NOW, THEREFORE, BE IT RESOLVED by the Board of Commissioners of the
Authority, as follows:
Section 1. This Board acknowledges, finds, determines and declares that it is in the best
interests of the Authority to undertake the Project and to issue the Bonds.
Section 2. For the purpose of paying certain of the costs of the Project, there is hereby
authorized the issuance of Public Facility Lease Revenue Bonds, Series 2007A of the Authority
in the approximate principal amount of$1,630,000, subject to adjustment according to the Notice
of Sale. The Bonds shall be issued in fully registered form, shall be in such denominations, shall
be payable on the dates and in the principal amounts and shall be payable from the sources and in
the manner provided in the Indenture. The Bonds shall bear interest at the rates set forth in
Section 6. This Board hereby authorizes and directs the Chair to execute and the Executive
Director to attest, on behalf of the Authority, the Indenture in the name and on behalf of the
Authority and to deliver to the Trustee the Indenture, and does hereby authorize and direct the
execution of the Bonds in accordance with the provisions of the Indenture.

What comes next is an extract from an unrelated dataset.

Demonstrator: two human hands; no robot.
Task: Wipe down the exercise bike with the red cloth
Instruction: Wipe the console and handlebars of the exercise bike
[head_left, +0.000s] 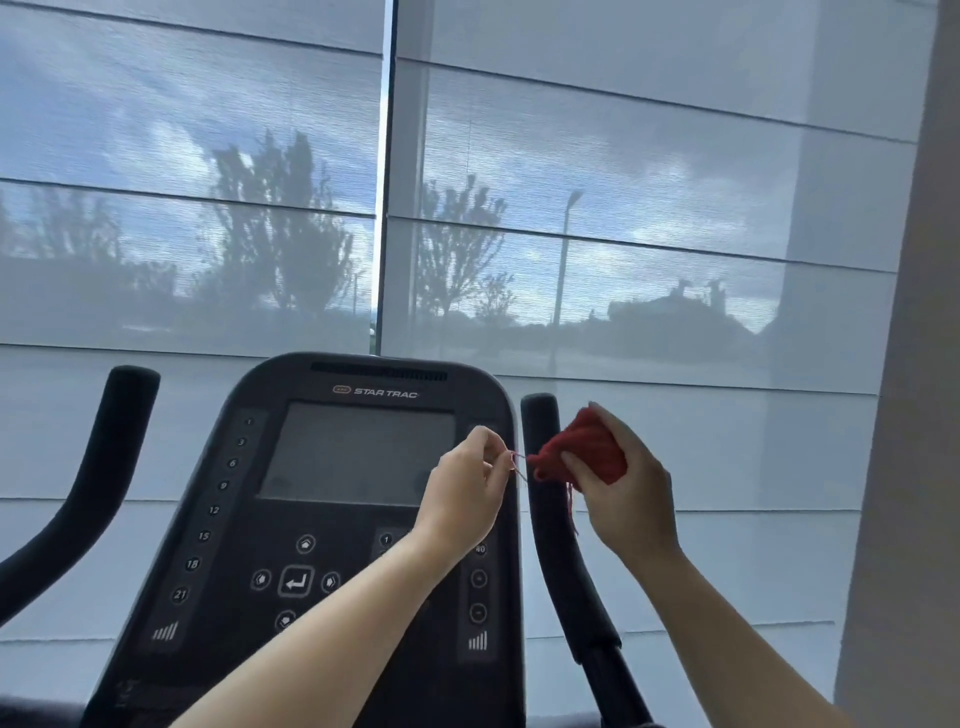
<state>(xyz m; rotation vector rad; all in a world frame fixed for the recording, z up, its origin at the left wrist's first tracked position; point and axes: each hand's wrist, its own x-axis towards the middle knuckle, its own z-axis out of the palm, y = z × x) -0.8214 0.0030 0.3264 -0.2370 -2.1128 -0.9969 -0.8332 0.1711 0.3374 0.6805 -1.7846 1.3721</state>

All of the provisions of the Indenture,when executed as authorized herein, shall be
deemed to be a part of this resolution as fully and to the same extent as if incorporated herein.
The Indenture shall be substantially in the form on file in the office of the Executive Director
with such necessary and appropriate variations, omissions and insertions as the Chair shall
determine to be necessary or appropriate, and the execution thereof by the Chair shall be
conclusive evidence of such determination.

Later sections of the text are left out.